Circumstances may occasionally arise in which even a strictly and narrowly self-damning statement lacks sufficient indicia of trustworthiness to be admitted under the penal-interest exception. (See, e.g., People v. Frierson (1991) 53 Cal.3d 730, 744-746 [280 Cal.Rptr. 440, 808 P.2d 1197] [no abuse of discretion in rejecting defense hearsay evidence of third party’s admission he committed the charged murder, where admission was made to defense investigator long after defendant was judged guilty, and likely motive was to help defendant with little personal risk].) But insofar as Morris, in police custody and facing criminal prosecution, admitted his participation in a drive-by shooting, his admissions exhibit patent indicia of reliability.

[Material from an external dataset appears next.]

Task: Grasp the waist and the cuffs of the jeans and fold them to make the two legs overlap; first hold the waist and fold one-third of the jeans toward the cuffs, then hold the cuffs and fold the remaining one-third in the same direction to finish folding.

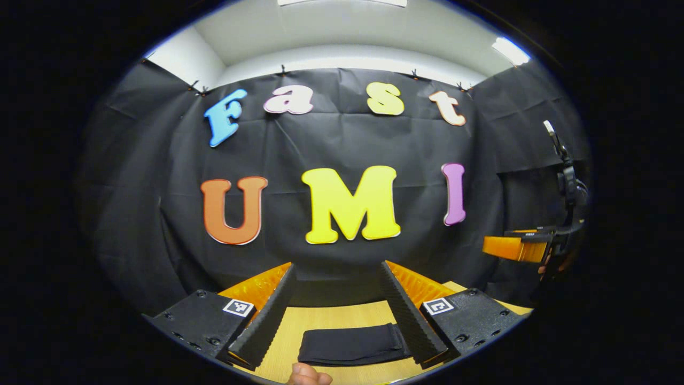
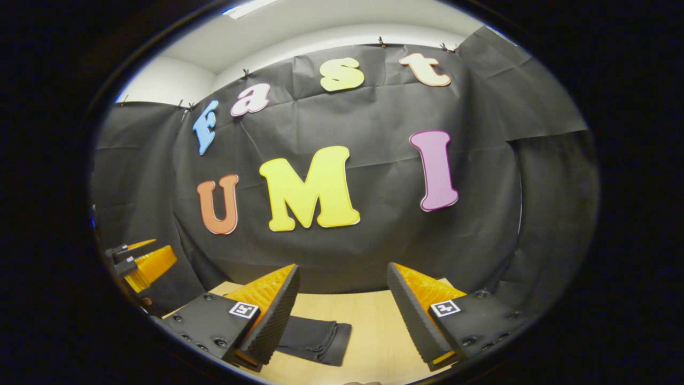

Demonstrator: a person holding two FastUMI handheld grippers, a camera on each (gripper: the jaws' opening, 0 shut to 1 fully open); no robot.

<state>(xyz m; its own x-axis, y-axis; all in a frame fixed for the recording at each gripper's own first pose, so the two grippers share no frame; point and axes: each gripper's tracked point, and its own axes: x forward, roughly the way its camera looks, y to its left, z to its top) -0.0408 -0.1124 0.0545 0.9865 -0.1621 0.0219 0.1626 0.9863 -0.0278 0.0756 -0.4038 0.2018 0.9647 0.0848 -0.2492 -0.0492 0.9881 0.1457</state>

The jury seems at least as likely to draw the contrary inference, i.e., that if defendant was also involved in the shooting, for similar reasons, he also sought to avoid injury to anyone, or at least anyone other than the intended target. Such an inference would be accurate in light of Morris’s unredacted statement, which indicated that “we didn’t want to hurt anybody that was innocent,” that “we" relied on the directions of a third participant, but that the group drove by the house twice because “we wanted to be sure” it was the right house. (Italics added.)
Again, the jury was at least as likely to assume defendant acted similarly to Morris, and Morris’s unredacted statement confirms that view. As noted above, Morris actually spoke in the plural voice when disclaiming intent to injure innocent persons, and, for the most part, he insisted that “we” aimed high to avoid such injury. According to Morris, “we” weren’t sure it was the right house, and (apparently referring to the physical pattern of bullet holes he assumed the police had found) “that’s why the bullets were high.” (Italics added.) Confronted with O’Hanlon’s comment that “[u]nfortunately, [they were] not high enough,” Morris could only answer, “Yeah.” It is true that at one point, O’Hanlon pointedly asked Morris whether “you both aim[ed] high,” and Morris responded, “I don’t know if he [i.e., defendant] did or not.” But if this was an implied accusation of defendant, the jury never heard it.
Nothing in the full transcript of Morris’s November 23, 1994, interview at the East Valley sheriff’s station indicates Morris was told anything about a specific type or caliber of bullet that struck the victim. At trial, Sergeant O’Hanlon testified he had a brief earlier conversation with Morris, in a police car, just after Morris’s arrest. After reading Morris his rights, O’Hanlon asked whether, having these rights in mind, Morris wished to talk about what happened. Morris replied “that he understood his rights, but that he didn’t understand the situation,” whereupon O’Hanlon “explained the situation to him” and Morris asked if he could talk to O’Hanlon “later” at the station. Nothing in this exchange indicates O’Hanlon apprised Morris of such details as the type of weapon that fired the injurious bullet.